* _What is expected_
In the records below, find the line holding "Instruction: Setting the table" and the line holding "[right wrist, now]". Set down both, with every line between them, exactly.

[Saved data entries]
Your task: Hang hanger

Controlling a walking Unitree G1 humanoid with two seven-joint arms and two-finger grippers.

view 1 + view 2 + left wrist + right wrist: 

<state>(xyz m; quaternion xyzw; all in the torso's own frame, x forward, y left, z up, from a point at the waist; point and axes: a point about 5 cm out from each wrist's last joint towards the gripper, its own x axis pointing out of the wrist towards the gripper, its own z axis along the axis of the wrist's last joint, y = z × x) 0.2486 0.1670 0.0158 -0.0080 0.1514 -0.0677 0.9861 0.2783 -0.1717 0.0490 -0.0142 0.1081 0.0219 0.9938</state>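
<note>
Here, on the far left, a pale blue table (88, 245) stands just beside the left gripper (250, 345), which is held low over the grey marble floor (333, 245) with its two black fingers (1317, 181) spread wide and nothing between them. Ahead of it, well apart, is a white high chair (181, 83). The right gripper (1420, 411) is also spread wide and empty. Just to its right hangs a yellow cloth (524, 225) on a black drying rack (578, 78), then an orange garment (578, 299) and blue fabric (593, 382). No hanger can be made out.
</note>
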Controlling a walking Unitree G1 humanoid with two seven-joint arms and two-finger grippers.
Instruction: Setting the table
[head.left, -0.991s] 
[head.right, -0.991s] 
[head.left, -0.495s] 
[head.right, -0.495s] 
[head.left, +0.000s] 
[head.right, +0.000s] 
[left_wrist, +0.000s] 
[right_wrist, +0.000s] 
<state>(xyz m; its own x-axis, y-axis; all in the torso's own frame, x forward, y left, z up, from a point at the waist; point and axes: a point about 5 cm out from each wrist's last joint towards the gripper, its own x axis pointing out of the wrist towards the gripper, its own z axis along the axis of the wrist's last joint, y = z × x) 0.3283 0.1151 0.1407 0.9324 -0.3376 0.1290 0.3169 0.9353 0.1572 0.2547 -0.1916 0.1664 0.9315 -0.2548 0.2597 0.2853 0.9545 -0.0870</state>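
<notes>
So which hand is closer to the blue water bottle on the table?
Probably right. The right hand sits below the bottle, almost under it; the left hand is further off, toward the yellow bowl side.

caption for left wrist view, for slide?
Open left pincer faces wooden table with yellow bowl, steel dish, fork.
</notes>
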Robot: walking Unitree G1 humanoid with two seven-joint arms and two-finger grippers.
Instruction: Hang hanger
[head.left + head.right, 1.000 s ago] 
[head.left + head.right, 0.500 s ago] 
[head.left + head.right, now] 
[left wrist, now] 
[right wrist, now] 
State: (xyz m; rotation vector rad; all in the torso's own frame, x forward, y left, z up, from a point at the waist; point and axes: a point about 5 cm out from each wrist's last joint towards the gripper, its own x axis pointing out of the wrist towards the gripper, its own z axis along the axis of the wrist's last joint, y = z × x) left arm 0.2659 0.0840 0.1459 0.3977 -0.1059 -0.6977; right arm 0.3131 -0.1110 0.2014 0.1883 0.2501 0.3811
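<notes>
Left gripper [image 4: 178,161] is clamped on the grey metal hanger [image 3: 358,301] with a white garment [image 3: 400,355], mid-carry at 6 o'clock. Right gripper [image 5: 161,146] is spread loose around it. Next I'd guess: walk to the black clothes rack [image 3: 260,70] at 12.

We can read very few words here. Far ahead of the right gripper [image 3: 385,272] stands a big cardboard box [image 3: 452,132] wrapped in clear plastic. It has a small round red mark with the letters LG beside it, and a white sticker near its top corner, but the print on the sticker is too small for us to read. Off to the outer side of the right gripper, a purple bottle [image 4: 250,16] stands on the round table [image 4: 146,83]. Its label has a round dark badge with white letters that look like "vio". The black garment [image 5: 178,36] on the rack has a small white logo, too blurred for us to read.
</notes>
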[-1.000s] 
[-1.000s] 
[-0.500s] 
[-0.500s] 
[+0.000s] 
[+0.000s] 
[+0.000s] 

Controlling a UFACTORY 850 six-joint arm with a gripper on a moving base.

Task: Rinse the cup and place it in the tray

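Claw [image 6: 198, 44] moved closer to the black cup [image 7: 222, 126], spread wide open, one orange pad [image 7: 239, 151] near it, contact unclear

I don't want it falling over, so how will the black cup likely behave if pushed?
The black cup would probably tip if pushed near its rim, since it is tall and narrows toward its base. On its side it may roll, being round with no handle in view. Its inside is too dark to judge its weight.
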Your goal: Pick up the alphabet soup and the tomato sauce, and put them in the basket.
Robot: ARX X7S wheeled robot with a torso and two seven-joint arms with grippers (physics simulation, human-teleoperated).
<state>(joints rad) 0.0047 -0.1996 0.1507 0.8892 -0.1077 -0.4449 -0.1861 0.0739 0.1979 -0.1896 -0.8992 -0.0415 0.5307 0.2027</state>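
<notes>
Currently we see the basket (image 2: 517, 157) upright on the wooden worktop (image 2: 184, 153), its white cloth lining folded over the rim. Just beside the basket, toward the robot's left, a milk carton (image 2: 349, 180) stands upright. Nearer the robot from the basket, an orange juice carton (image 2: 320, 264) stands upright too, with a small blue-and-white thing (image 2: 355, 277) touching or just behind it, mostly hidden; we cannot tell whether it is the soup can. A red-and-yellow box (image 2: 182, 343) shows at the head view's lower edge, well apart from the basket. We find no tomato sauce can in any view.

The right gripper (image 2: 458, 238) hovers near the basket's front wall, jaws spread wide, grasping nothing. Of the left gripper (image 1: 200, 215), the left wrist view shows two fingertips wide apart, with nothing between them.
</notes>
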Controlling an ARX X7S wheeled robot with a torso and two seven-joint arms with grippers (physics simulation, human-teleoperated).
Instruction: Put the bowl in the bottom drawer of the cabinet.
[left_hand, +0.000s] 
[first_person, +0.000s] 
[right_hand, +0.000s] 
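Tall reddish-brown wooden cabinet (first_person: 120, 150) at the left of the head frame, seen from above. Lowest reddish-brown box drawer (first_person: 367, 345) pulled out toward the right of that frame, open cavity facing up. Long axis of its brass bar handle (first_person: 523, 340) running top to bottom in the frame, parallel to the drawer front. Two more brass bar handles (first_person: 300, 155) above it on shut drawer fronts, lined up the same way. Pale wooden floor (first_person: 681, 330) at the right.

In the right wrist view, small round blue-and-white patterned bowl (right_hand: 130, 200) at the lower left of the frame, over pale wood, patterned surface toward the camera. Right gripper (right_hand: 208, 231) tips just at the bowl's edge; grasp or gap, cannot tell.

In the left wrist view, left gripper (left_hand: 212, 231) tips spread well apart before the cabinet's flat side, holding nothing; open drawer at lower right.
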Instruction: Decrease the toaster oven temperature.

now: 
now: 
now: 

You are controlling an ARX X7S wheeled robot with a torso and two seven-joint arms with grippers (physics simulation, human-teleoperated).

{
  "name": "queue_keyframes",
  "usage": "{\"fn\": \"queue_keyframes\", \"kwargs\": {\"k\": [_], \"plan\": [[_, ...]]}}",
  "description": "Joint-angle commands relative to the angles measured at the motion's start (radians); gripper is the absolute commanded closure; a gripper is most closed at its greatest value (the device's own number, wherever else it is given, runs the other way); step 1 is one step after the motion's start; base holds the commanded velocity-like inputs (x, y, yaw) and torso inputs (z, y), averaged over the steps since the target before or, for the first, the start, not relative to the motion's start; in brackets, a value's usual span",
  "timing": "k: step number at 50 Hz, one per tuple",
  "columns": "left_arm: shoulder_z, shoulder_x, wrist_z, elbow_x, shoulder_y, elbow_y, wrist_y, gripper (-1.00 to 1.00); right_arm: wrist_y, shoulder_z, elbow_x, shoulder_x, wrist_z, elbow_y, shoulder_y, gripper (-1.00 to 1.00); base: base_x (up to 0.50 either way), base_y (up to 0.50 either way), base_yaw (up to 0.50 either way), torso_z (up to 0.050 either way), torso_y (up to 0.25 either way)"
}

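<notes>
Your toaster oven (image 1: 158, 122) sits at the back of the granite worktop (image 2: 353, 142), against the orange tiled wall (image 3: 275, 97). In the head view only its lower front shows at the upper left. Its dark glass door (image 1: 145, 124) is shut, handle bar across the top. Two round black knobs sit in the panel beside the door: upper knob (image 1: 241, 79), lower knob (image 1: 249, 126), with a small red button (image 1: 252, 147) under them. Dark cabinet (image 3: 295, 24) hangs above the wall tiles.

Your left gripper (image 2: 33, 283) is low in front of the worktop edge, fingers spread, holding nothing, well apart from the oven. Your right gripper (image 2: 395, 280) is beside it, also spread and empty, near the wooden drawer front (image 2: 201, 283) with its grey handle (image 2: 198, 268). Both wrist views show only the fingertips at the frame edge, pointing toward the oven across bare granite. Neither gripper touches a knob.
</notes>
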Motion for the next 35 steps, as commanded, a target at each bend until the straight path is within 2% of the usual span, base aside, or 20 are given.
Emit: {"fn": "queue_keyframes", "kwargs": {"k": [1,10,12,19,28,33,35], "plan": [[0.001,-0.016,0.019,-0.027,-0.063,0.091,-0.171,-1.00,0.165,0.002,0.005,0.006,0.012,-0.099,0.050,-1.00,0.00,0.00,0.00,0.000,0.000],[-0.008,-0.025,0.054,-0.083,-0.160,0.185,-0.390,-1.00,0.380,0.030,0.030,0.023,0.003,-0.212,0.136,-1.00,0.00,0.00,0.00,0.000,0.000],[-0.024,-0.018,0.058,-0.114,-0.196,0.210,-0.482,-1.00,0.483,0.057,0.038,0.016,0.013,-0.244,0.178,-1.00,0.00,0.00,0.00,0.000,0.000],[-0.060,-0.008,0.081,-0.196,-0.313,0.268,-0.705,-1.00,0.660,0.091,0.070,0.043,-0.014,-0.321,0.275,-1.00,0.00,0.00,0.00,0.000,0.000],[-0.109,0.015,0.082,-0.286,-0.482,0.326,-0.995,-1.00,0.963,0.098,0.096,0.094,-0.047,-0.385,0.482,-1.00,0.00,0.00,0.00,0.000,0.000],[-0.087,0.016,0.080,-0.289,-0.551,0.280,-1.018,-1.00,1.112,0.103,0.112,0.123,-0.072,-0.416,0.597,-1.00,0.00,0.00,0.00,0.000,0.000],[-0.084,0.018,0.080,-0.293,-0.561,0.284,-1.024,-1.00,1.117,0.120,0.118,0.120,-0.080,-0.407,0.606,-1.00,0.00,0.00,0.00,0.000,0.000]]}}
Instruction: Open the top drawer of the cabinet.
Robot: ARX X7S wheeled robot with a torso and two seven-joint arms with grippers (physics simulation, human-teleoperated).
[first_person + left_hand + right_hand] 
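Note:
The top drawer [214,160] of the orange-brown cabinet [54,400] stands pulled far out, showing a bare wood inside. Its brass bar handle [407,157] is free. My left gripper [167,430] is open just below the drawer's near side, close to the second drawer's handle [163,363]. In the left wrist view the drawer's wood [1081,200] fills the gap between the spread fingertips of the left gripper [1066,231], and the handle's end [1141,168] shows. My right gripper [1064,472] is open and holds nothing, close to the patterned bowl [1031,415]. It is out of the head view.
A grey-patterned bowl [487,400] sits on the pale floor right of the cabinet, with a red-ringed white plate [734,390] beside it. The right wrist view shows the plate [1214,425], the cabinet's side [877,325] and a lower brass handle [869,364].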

* _Solution to the exercise_
Instruction: Setting the table
[head.left, -0.991s] 
[head.right, -0.991s] 
[head.left, -0.495s] 
[head.right, -0.495s] 
[head.left, +0.000s] 
[head.right, +0.000s] 
[left_wrist, +0.000s] 
[right_wrist, +0.000s] 
<state>(xyz m; its own x-axis, y-axis; all in the torso's own frame, x forward, y left, z up, from a point at the waist; point and axes: a point about 5 cm out from each wrist's last joint towards the gripper, its own x axis pointing out of the wrist towards the gripper, its own z axis along the axis of the wrist's last joint, y = z × x) 0.3283 0.1151 0.1407 0.9324 -0.3376 0.1290 0.3169 0.9353 0.1572 0.2547 -0.1916 0.1664 0.9315 -0.2548 0.2597 0.2853 0.9545 -0.0870</state>
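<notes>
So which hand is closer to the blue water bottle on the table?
Probably right. The right hand sits below the bottle, almost under it; the left hand is further off, toward the yellow bowl side.

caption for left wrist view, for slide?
Open left pincer faces wooden table with yellow bowl, steel dish, fork.
</notes>
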Robot: walking Unitree G1 humanoid with two seven-joint arms and two-finger grippers.
Instruction: Hang hanger
[head.left + head.right, 1.000 s ago] 
[head.left + head.right, 0.500 s ago] 
[head.left + head.right, now] 
[left wrist, now] 
[right wrist, now] 

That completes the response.